Rezension

Chilly Gonzales & Jarvis Cocker

Room 29


Highlights: Clara // Belle Boy // A Trick of the Light
Genre: Jazz // Liederzyklus // Neue Musik
Sounds Like: Serge Gainsbourg // Lou Reed

VÖ: 17.03.2017

Einen Soundtrack zum eigenen Kopfkino haben sich Jarvis Cocker und Chilly Gonzales komponiert. Der geschichtsträchtige Ausgangspunkt ihrer mentalen Reise ist der Room 29. Das einzige Hotelzimmer des Chateau Marmont, in dem ein Flügel steht. Dieses Hotel ist eines der berüchtigsten Hotels von Los Angeles und dementsprechend Hollywood. Hier gehen seit 1929 Schauspieler, Regisseure, Künstler und Musiker ein und aus. John Belushi starb hier an einer Überdosis. Sofia Coppola und Oliver Stone nutzten die Hotelräume als Filmkulisse. Charles Bukowski beschreibt es in seinem Buch "Hollywood" – die Liste lässt sich beliebig lang weiterführen.

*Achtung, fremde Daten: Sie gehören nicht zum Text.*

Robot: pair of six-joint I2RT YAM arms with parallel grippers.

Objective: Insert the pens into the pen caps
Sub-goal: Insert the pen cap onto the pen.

Gonzales und Cocker interessierte in ihrer dreijährigen Reise aber die Anfangszeit des Hotels, als Mark Twains Tochter Clara, Jean Harlow und Gangsterboss Mickey Cohen Gäste waren. Das Ergebnis nennen sie einen Liederzyklus für das 21. Jahrhundert, orientiert am klassischen Liederzyklus des 19. Jahrhunderts. Das hört sich zunächst konstruiert und abstrakt an, aber wer die beiden Musiker kennt – Chilly Gonzales, der Pianist im Morgenmantel, der den Rekord für das längste Konzert hält (27 Stunden) und Jarvis Cocker, Frontmann von Pulp, der aus spontanem Protest schon auf die Bühne stürmte, als Michael Jackson seinen Earthsong performte – ahnt, dass das Ergebnis alles andere als konstruiert ist.

Genug Nerdfacts, wie klingt nun das Album? Sanft wie Zigarettenrauch. Mal gesprochen. Mal halbstark gesungen. Nie zu laut. Heimelig wie ein Wiegenlied. Gefühlt mehr Moll als Dur. Wie haben sie das hingekriegt? Düstere Texte. Lustige Texte. „You Are Such A Jerk!“-Texte.

Das Kaiserquartett erweitert das Klangspektrum der beiden und erschafft eine hoheitliche Stimmung. So hoheitlich, dass man meint, Serge Gainsbourg hätte den "Perfect Day" von Lou Reed. Cocker und Gonzales spielen das Resultat einfach in die Welt hinaus. Besser als Hollywood. Wirklich großes Kino. Kopfkino.